Kekuatan Element : Angin.
Role : Assassin.
Tittle : 'The Wind Killer'.
Kekuatan serangan. : Tinggi.
Kekuatan pertahanan : Rendah.
Pertahanan sihir. : Sangat rendah.
Kekuatan Skill : Sangat tinggi.
Total Stat. : Tinggi.
Latar Belakang:
Anak dari pasangan bangsawan Amir Witoyo dan Ayu Dinanti. Dia juga seorang Assassin yang terkenal dan ditakuti oleh banyak lawannya. Dengan kekuatan angin, dia mampu menyelinap ke barisan belakang lawan dengan cepat dan membunuh lawannya dalam sekejap mata. Dia juga bisa membuat lawannya terpencar dan terlempar kesana kemari dengan kekuatannya. Awalnya, dia termasuk petualang yang baik dan dapat diandalkan, tapi setelah kehilangan seseorang yang berharga baginya, dia berubah menjadi pembunuh berdarah dingin yang tak akan segan menghabisi musuhnya dengan kejam. Saat ini, dia telah menjadi buronan tertinggi dan diincar seluruh kerajaan karena telah berkali kali berusaha membunuh Putra Mahkota. ]

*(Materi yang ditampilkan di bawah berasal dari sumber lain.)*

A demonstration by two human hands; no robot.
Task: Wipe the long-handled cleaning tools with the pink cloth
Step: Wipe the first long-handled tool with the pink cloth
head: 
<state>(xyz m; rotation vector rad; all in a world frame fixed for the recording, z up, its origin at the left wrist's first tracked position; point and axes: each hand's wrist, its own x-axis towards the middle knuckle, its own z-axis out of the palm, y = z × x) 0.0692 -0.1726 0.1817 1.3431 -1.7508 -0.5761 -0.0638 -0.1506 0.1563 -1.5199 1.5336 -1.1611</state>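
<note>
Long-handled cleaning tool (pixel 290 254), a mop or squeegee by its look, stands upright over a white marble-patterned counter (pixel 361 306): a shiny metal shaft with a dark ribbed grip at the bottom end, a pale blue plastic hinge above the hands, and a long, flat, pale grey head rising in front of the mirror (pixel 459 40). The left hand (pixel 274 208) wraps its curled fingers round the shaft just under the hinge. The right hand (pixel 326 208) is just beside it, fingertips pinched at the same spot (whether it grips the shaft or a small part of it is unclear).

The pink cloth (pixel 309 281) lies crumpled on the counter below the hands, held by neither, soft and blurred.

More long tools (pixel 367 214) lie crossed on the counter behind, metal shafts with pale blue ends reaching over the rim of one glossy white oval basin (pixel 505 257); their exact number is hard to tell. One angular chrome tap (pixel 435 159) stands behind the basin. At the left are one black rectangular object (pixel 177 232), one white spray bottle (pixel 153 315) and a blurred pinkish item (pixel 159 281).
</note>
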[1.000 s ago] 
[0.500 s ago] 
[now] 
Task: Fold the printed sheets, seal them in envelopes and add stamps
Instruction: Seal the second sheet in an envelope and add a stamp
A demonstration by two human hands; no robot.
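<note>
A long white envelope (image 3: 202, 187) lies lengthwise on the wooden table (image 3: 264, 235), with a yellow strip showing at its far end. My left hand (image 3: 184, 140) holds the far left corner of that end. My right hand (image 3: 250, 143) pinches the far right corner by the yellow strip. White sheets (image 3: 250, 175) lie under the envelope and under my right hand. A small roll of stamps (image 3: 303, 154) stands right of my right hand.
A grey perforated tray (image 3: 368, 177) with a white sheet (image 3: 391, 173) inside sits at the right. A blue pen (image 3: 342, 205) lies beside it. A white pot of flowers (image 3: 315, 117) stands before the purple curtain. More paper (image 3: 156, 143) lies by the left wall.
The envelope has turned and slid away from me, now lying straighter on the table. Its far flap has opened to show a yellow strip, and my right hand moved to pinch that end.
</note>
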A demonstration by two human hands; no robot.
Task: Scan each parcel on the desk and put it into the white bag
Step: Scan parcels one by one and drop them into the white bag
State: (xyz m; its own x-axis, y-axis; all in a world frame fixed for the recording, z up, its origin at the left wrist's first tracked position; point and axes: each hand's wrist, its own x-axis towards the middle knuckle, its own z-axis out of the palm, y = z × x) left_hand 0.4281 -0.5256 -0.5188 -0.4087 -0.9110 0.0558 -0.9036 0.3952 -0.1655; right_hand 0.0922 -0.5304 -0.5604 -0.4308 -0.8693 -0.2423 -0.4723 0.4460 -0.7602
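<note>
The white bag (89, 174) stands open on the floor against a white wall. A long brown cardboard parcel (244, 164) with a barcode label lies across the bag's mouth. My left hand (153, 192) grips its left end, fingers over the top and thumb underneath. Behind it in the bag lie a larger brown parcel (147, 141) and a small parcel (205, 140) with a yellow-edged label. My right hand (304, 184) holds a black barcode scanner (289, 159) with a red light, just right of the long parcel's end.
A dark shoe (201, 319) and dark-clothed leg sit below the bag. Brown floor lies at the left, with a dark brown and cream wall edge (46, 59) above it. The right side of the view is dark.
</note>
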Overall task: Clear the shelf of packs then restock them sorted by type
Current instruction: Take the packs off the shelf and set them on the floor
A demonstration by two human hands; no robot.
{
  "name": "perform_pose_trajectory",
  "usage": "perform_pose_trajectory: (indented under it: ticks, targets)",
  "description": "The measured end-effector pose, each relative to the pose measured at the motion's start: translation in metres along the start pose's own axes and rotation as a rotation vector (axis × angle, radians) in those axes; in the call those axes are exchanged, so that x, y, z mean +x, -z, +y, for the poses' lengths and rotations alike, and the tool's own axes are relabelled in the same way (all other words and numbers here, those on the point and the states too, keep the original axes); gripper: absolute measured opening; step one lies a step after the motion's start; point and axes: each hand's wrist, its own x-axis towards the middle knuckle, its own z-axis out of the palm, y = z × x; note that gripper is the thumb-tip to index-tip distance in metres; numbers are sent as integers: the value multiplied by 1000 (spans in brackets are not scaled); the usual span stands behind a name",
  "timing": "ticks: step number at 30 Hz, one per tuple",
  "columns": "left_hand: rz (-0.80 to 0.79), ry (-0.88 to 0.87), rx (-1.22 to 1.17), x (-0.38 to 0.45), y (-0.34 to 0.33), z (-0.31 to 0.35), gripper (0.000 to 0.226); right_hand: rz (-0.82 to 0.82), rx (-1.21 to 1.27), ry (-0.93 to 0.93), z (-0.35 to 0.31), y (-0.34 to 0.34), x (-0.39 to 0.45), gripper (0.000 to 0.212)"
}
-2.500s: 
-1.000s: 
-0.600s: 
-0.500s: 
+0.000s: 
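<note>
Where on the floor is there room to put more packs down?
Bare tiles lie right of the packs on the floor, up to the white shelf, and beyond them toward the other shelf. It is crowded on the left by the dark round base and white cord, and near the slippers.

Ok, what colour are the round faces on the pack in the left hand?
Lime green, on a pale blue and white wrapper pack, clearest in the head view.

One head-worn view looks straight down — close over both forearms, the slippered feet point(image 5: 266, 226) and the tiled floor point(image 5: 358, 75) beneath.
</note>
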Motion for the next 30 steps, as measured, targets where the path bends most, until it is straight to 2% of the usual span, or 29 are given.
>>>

Pertama kali membacanya, aku menelan ludah. Dia mengerikan, apalagi ilustrasinya yang berwajah dingin dan menggenggam belati yang terbuat dari angin. Terdapat bercak darah di seluruh jubah putihnya dan wajahnya semakin membuatku merinding. Sehingga aku sama sekali tak membayangkan akan bertemu dirinya yang masih baik dan polos.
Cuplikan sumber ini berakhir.